Graduate Student UMass Chan Medical School Worcester, Massachusetts, United States
Disclosure(s):
Kristy Chiang: No financial relationships to disclose
Introduction/Rationale: Gain-of-function (GOF) mutations in the dsDNA sensing adaptor STING lead to a severe auto-inflammatory syndrome known as STING-Associated Vasculopathy with onset in Infancy (SAVI). Patients develop interstitial lung disease (ILD) resulting in respiratory failure. Mice heterozygous for the most common SAVI mutation, STING V154M/WT (VM), develop bronchus-associated lymphoid tissue (BALT) that is driven by VM-expressing endothelial cells (ECs). However, EC-specific VM expression is not sufficient for myeloid cell infiltration of lung tissue nor compromised lung function. Thus, we hypothesized that both non-hematopoietic cells (ECs) and VM-expressing myeloid cells are required to cause the lung disease phenotype exhibited by the original VM mice.

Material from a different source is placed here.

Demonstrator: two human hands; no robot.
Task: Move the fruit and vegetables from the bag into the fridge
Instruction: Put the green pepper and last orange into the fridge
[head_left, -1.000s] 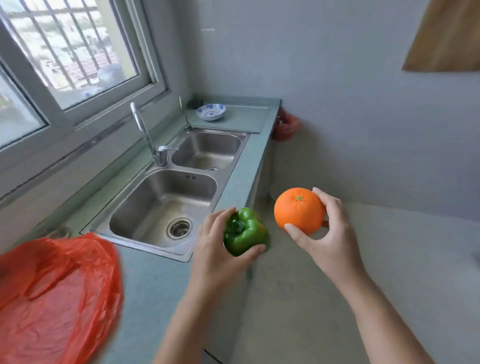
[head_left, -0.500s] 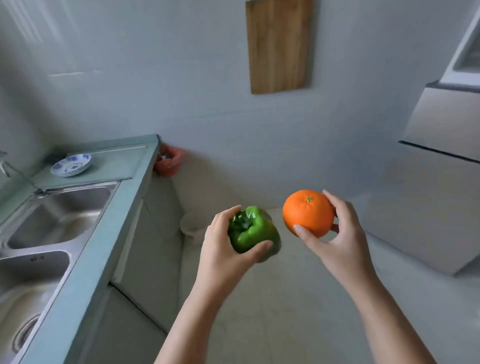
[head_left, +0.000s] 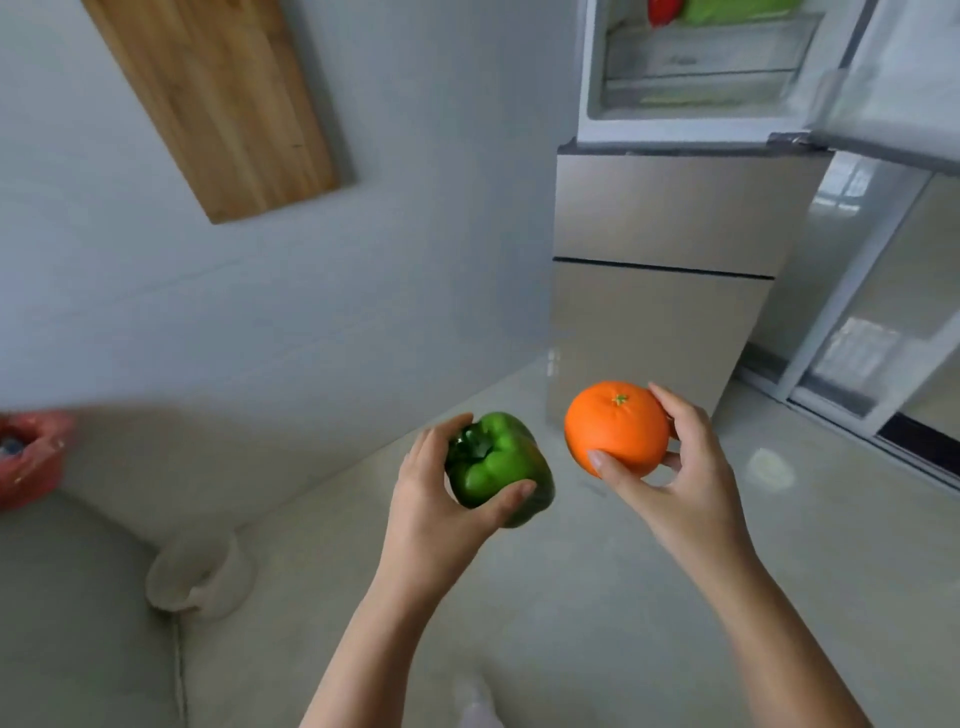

Methods: To better understand the role of hematopoietic cells in both BALT formation and lung dysfunction, we generated bone marrow radiation chimeras such that lethally irradiated WT or VM mice were reconstituted with bone marrow stem cells isolated from either WT mice or mice where VM expression was limited to myeloid cells. The VM mutation was restricted to myeloid cells by crossing VM conditional knock-in (CKI) mice to LysM-Cre mice (CKI x LysM-Cre).
Results: VM mice reconstituted with either WT or CKI x LysM-Cre stem cells developed extensive BALT formation. However, only the mice reconstituted with CKI x LysM-Cre stem cells exhibited significantly compromised lung function and this was associated with significantly increased myeloid cell infiltration of the lungs. WT mice reconstituted with CKI x LysM-Cre stem cells did not develop BALT, lung myeloid cell infiltration, or show compromised lung function.
Conclusion: STING GOF mutation in both myeloid and non-hematopoietic cells is required for compromised lung function that phenocopies the original VM mouse, highlighting a critical synergy between VM-expressing myeloid cells and VM-expressing non-hematopoietic cells in the development of fulminant lung disease.